An 80-year-old woman underwent L3-5 laminectomy and posterior lumbar interbody fusion, and her symptoms improved after surgery. However, dementia appeared 1 month after surgery. Repeated brain computed tomography showed ventricular enlargement, and lumbar magnetic resonance imaging showed a long pseudomeningocele in the subcutaneous tissues at the L4 level. Here, the authors report a rare case of an iatrogenic giant pseudomeningocele accompanied by NPH after lumbar surgery. The symptoms of NPH in the present case occurred after spinal surgery and recovered after dural repair surgery, indicating that the changes in cerebrospinal fluid circulation and/or pressure due to pseudomeningoceles may cause NPH.

LESSONS

The prevention of dural tears through precise surgical technique and primary repair of dural tears are the best approaches to prevent pseudomeningocele incidence and subsequent events.

摘要

背景

腰椎手术后医源性假性脑脊膜膨出的发生率为0.068% - 2%,大多数腰椎假性脑脊膜膨出小于5厘米;然而,在罕见情况下,可能会出现大于8厘米的“巨大”假性脑脊膜膨出。
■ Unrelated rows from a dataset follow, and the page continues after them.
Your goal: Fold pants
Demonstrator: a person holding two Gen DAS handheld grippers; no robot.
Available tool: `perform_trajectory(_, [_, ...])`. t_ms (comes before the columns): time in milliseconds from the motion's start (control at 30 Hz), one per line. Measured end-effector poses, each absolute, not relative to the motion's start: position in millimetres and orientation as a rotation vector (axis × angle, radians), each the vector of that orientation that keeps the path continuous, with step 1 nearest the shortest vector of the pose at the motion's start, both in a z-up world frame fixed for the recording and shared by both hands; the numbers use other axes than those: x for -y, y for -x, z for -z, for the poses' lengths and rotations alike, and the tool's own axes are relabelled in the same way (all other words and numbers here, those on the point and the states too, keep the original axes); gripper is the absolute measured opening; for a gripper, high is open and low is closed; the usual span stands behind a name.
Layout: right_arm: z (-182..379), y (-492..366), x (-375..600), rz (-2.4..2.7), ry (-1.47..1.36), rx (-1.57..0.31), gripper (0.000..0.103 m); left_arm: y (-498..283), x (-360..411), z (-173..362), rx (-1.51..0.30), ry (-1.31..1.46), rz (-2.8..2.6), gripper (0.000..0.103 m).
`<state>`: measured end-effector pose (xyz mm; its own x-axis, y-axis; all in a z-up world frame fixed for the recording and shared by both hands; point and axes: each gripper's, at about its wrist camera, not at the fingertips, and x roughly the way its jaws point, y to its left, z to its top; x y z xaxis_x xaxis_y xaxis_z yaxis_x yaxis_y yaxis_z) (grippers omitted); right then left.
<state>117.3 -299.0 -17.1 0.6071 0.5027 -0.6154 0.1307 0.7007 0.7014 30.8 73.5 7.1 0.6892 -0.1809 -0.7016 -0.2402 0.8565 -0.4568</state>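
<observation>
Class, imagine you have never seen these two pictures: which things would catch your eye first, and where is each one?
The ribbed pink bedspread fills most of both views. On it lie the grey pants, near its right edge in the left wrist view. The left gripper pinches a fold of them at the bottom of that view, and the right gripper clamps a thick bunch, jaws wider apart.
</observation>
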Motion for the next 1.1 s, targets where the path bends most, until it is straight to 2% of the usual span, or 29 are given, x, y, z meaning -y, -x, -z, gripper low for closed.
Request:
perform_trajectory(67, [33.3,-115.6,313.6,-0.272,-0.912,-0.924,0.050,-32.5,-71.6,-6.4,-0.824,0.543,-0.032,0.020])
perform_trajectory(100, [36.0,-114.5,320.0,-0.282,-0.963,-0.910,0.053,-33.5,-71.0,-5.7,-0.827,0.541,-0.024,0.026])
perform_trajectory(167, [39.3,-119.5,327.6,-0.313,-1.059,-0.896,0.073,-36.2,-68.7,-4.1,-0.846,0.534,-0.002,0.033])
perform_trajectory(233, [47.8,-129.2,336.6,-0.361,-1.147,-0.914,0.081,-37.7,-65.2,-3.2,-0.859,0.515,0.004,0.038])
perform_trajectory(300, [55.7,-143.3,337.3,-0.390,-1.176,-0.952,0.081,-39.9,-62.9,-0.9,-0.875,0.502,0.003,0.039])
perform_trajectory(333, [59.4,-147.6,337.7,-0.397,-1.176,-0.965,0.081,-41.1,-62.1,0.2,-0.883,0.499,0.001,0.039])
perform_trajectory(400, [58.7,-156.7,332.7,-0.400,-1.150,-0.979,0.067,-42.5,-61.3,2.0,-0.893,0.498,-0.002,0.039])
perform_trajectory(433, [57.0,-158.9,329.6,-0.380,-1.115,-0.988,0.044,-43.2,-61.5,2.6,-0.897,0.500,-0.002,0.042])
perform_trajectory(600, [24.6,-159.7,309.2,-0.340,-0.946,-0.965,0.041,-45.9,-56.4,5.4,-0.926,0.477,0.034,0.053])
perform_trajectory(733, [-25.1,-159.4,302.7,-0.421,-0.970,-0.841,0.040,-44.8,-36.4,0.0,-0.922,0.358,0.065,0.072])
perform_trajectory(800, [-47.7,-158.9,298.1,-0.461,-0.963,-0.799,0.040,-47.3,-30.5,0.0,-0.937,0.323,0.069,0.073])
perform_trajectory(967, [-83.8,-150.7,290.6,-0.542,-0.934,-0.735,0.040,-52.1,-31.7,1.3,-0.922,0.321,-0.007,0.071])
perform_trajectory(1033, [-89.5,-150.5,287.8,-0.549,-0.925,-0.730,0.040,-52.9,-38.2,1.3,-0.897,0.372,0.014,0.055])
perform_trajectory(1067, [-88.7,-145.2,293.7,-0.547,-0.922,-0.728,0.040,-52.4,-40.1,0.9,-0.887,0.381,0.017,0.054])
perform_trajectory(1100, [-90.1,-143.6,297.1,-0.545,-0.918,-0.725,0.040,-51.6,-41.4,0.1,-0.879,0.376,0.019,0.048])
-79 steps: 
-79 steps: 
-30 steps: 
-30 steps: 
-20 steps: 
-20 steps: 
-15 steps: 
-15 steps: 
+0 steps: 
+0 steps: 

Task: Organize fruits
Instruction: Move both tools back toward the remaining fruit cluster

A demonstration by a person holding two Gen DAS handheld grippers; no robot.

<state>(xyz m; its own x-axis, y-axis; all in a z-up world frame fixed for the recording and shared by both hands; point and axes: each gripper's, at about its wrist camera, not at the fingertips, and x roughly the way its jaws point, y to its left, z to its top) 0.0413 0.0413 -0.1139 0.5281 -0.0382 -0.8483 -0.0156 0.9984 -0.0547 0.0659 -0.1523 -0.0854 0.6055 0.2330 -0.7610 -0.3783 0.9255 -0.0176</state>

正常压力脑积水(NPH)是另一种罕见病症,即尽管颅内压正常,但脑室仍会扩大。迄今为止,尚未有与NPH相关的假性脑脊膜膨出的报道。

观察结果

一名80岁女性接受了L3 - 5椎板切除术和腰椎后路椎间融合术,术后症状改善。然而,术后1个月出现痴呆。反复脑部计算机断层扫描显示脑室扩大,腰椎磁共振成像显示L4水平皮下组织有一个长的假性脑脊膜膨出。在此,作者报告了一例腰椎手术后罕见的医源性巨大假性脑脊膜膨出伴NPH的病例。本例中NPH的症状发生在脊柱手术后,在硬脑膜修复手术后恢复,表明假性脑脊膜膨出导致的脑脊液循环和/或压力变化可能引起NPH。

经验教训

通过精确的手术技术预防硬脑膜撕裂以及对硬脑膜撕裂进行一期修复是预防假性脑脊膜膨出发生及后续事件的最佳方法。